* _Activity_
After finding the line with "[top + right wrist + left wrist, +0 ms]" in the entries below, retype exactly each line from there through the line with "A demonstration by", including that final line.
== Segment start ==
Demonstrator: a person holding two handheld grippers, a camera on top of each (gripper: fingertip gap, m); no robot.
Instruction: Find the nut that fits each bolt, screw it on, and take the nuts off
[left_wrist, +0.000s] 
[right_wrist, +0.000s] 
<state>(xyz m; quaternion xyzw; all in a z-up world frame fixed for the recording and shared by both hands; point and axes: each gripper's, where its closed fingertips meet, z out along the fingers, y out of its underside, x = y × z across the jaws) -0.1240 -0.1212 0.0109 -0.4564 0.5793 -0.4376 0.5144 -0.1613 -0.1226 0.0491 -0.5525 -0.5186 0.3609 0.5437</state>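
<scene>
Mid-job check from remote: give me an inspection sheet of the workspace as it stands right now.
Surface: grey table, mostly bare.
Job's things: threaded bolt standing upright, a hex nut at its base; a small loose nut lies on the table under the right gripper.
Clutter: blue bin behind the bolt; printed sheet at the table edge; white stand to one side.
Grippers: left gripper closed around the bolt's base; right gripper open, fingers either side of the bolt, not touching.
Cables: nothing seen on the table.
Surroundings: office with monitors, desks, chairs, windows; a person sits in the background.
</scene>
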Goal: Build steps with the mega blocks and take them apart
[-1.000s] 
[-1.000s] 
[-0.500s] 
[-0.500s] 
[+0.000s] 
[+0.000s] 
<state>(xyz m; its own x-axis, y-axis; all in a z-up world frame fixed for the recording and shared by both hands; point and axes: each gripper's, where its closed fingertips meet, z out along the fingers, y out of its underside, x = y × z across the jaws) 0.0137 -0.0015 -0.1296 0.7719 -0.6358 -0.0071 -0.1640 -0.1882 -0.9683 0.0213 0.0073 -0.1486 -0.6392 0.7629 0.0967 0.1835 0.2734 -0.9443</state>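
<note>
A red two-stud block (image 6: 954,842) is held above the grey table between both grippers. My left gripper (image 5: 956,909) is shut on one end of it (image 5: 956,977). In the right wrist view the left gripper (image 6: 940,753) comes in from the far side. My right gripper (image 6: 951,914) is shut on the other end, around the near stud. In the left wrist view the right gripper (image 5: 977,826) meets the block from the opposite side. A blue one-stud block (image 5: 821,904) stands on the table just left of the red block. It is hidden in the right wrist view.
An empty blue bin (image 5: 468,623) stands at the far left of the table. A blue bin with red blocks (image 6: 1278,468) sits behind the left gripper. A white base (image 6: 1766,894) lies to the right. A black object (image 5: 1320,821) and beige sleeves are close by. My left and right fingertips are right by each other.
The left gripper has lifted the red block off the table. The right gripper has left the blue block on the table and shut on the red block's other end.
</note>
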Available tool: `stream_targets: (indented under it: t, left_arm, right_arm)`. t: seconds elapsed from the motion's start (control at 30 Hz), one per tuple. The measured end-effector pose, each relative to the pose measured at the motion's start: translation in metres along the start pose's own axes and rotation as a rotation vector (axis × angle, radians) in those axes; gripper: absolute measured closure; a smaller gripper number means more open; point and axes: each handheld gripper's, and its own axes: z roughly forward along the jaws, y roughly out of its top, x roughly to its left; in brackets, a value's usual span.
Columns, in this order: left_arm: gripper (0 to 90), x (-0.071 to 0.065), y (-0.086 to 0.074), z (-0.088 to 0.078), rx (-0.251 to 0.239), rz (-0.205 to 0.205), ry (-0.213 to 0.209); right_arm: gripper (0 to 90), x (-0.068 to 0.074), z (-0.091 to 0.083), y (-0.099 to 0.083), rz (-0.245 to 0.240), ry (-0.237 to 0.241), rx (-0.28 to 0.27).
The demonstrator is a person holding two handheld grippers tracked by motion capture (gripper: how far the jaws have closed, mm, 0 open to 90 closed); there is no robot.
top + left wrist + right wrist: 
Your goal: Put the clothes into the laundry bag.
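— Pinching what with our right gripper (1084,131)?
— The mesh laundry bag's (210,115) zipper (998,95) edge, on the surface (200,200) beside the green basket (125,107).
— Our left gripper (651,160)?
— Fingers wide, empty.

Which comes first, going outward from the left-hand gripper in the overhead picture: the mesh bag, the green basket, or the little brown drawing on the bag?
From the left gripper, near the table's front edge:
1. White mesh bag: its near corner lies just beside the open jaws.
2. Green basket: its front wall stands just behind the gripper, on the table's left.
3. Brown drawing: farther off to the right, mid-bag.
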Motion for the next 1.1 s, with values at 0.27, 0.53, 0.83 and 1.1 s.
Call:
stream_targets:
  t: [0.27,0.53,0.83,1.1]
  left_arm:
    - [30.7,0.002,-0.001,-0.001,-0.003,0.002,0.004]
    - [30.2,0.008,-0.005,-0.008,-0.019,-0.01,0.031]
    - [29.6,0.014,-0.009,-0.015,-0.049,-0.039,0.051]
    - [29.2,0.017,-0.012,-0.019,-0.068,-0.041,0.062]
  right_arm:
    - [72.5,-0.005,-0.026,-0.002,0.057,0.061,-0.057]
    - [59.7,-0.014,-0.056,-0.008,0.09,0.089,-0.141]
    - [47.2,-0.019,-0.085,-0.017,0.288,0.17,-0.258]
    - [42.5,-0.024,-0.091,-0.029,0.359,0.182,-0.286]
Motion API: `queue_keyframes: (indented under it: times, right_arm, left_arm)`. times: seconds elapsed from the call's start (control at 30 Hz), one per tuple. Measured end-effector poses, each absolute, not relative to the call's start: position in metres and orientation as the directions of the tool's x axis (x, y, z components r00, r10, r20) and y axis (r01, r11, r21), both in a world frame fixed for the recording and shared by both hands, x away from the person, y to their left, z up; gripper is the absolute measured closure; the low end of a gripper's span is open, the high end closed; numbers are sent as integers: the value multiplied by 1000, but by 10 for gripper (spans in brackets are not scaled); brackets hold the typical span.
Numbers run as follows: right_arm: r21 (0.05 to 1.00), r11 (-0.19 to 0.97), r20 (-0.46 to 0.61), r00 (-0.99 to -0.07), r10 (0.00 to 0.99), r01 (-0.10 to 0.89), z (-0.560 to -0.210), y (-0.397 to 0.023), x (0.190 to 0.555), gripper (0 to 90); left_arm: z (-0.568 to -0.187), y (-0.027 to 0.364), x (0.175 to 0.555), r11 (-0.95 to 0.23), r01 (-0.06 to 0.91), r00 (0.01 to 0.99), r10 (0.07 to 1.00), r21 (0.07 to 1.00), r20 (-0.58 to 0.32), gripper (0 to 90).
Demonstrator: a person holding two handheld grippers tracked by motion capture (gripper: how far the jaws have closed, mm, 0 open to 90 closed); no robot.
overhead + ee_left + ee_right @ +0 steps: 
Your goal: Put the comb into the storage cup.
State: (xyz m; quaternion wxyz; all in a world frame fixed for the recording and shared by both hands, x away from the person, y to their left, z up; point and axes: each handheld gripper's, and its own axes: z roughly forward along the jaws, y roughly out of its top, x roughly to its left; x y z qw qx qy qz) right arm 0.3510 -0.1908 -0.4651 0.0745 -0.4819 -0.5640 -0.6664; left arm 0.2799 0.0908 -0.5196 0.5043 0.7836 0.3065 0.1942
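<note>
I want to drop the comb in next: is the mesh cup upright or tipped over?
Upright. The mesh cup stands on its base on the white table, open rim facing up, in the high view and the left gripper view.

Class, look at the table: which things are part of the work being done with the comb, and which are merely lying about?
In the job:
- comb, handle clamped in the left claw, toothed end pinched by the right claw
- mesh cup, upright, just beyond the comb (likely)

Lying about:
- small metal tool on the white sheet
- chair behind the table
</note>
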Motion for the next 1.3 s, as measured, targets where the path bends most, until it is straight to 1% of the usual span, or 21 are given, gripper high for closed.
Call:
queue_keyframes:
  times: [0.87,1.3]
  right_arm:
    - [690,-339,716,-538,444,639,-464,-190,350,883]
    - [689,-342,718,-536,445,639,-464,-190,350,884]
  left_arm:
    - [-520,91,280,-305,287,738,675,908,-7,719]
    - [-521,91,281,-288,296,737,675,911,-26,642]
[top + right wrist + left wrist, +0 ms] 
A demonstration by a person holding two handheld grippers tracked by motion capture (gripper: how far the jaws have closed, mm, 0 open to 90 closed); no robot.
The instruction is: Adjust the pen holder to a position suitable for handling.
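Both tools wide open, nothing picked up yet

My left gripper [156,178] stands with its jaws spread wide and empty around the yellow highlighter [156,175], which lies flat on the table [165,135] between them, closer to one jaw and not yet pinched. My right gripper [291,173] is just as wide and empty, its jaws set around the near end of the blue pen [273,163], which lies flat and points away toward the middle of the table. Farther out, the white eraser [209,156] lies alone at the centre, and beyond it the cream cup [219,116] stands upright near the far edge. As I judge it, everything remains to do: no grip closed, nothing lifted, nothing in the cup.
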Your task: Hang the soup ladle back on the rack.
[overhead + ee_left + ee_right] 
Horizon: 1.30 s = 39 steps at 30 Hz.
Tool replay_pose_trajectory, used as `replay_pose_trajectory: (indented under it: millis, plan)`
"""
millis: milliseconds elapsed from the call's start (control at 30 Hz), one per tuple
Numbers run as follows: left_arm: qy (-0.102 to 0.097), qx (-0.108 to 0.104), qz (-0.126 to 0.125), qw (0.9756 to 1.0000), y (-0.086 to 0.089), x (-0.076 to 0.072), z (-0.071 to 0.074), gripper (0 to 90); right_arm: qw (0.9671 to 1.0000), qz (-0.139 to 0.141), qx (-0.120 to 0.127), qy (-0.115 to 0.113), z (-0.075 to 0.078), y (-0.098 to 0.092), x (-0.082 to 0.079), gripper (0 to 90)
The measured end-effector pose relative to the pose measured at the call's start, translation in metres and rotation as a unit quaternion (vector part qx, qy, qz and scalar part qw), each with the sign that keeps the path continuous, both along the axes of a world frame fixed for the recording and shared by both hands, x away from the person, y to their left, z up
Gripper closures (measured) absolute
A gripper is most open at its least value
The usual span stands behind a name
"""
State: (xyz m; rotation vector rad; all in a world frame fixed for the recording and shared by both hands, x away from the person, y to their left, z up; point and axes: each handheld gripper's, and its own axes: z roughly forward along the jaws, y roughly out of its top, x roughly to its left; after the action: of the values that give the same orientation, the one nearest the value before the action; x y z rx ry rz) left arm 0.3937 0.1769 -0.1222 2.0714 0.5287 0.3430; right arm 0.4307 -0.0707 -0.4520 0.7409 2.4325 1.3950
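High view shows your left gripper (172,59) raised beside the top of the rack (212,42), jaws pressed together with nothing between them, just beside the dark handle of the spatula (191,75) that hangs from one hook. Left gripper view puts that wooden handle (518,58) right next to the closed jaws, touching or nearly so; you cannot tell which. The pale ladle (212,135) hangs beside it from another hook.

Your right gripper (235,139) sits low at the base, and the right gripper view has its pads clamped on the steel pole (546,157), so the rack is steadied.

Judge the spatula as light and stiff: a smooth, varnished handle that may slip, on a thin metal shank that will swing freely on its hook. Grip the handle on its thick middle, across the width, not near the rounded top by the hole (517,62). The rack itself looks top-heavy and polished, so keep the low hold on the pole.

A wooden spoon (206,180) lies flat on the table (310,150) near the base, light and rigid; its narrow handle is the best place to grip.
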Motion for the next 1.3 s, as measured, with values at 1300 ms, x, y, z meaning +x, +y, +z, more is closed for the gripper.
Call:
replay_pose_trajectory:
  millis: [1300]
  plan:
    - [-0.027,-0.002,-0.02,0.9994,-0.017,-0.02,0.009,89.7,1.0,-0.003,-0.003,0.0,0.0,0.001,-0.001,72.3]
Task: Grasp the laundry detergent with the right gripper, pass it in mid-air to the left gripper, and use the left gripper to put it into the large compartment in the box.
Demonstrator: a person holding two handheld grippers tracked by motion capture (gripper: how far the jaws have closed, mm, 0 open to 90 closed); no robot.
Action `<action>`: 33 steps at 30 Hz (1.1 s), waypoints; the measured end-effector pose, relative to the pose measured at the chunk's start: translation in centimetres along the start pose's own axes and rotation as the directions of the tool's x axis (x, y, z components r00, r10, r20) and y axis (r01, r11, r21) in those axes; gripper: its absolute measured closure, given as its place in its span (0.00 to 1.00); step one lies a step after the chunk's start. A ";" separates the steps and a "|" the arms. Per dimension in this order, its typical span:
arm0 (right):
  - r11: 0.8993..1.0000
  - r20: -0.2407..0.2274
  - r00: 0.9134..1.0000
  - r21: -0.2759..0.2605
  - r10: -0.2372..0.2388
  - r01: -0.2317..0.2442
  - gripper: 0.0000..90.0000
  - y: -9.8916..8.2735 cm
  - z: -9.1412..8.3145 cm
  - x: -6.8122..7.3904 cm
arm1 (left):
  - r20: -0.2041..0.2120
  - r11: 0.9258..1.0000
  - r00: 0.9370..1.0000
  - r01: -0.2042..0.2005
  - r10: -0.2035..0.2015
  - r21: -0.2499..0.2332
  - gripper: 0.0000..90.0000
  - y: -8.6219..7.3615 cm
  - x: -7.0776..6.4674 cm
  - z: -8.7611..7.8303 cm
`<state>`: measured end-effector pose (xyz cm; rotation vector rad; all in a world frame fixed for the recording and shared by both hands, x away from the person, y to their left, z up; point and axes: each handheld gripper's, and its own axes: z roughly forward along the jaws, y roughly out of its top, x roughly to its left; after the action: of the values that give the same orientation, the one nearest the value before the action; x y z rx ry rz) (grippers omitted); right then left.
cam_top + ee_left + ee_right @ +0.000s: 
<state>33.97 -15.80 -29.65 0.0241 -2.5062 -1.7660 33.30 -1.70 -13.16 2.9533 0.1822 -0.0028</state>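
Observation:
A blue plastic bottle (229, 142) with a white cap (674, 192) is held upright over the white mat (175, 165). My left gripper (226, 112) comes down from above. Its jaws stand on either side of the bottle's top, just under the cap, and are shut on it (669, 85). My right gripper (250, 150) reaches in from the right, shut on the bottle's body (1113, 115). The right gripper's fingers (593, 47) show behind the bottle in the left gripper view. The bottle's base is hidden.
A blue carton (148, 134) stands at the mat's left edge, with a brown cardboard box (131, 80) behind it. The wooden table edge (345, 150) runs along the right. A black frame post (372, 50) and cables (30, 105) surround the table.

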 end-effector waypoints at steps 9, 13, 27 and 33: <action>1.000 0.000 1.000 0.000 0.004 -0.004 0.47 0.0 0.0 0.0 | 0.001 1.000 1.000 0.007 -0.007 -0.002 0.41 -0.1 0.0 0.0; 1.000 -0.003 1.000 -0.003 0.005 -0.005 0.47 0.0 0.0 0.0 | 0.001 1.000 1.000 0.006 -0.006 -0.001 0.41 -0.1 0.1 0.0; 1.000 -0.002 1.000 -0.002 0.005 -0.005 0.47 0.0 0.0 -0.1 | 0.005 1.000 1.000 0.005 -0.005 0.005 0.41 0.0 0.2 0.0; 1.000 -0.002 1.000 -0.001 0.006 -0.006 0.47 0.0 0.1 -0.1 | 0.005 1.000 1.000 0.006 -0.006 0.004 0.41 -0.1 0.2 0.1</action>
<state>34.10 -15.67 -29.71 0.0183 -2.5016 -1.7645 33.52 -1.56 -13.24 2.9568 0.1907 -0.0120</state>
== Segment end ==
* _Exercise output_
[top + right wrist + left wrist, +0 ms] 
A demonstration by a person holding two handheld grippers tracked by motion capture (gripper: how far the jaws have closed, mm, 0 open to 90 closed); no robot.

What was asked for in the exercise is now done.